Poursuivant son séjour à Doha, capitale du Qatar, où il a pris part au Sommet mondial des Nations Unies sur le développement social, tenu du 4 au 5 novembre dernier, le jeune activiste congolais Christophe Jeannot Munguakonkwa a de nouveau porté haut la voix des millions de jeunes Congolais confrontés au chômage, un paradoxe frappant dans un pays pourtant riche en ressources naturelles et doté d’un fort potentiel économique capable de résorber la précarité juvénile.
Ce mercredi 12 novembre, le jeune juriste a été reçu, aux côtés d’autres invités, à l’Ambassade de la République Démocratique du Congo à Doha par Madame l’Ambassadrice Valérie Kabeya, avec qui ils ont échangé sur plusieurs sujets d’intérêt national.

“Nos discussions ont principalement porté sur la situation sécuritaire que traverse notre pays et sur les processus de paix en cours.

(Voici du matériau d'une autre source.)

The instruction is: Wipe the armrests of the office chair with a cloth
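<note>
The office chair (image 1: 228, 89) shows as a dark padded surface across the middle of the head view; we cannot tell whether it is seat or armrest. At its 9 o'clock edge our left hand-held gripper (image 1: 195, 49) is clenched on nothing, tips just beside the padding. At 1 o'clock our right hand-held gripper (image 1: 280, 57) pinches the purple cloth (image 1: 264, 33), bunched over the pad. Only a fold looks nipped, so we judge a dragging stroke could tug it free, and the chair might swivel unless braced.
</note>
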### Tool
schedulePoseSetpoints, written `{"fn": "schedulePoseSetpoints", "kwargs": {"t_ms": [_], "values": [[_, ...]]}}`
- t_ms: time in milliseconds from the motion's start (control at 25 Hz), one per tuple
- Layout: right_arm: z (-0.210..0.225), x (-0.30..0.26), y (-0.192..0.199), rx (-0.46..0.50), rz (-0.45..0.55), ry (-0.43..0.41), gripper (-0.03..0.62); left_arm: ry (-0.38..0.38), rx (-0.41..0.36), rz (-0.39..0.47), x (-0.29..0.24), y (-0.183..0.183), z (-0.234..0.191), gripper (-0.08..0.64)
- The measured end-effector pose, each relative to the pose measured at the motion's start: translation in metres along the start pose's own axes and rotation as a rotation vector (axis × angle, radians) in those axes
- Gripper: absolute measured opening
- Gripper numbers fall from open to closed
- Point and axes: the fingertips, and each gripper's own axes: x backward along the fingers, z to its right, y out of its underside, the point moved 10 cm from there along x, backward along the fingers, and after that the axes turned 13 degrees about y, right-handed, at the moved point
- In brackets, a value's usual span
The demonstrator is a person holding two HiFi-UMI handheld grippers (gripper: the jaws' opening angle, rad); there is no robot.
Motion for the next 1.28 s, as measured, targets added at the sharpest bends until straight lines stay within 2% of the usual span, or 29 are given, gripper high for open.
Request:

Nous avons également abordé les politiques issues des relations bilatérales entre la RDC et le Qatar.
En termes d’opportunités économiques, nous avons surtout parlé de l’emploi en RDC. À ce sujet, j’ai personnellement plaidé en faveur de la jeunesse congolaise. J’ai attiré l’attention de Mme l’Ambassadrice sur le paradoxe de l’exigence systématique de deux à cinq ans d’expérience professionnelle pour les jeunes diplômés, une condition qui les enferme dans un cycle de chômage sans issue”, a-t-il confié à Laproximité.cd.
Un plaidoyer pour une politique d’emploi inclusive
Le plaidoyer de Christophe Jeannot Munguakonkwa, diplômé en droit de l’Université Catholique de Bukavu, met en lumière l’épineuse question de l’accès à l’emploi pour les nombreux jeunes diplômés congolais, chaque année déversés par milliers sur un marché du travail déjà saturé.

“J’ai souligné la nécessité de suspendre temporairement cette exigence d’expérience et de mettre en place un mécanisme de formation suivi d’une période d’essai rémunérée dans les entreprises pour tout nouveau recruté.
Une telle approche permettrait de valoriser les compétences, tout en encourageant une culture de recrutement plus juste et inclusive.
J’ai également dénoncé le verrouillage du système de l’emploi, aussi bien dans le secteur public que privé, où le favoritisme et le parrainage sont souvent les seuls moyens d’accéder à un poste, au détriment du mérite”, a ajouté Me Munguakonkwa.

Le jeune activiste a salué l’écoute attentive et la disponibilité de Madame l’Ambassadrice Valérie Kabeya, qui a promis de transmettre le condensé de ces échanges riches et constructifs aux instances concernées.
Une voix engagée pour la jeunesse congolaise

Rappelons que lors du Sommet mondial des Nations Unies pour le développement social, Me Christophe Jeannot Munguakonkwa avait déjà mis en avant les aspirations d’une jeunesse congolaise consciente des enjeux liés à l’éradication de la pauvreté, à la justice sociale et à l’accès à un emploi décent, dans un contexte mondial en pleine mutation.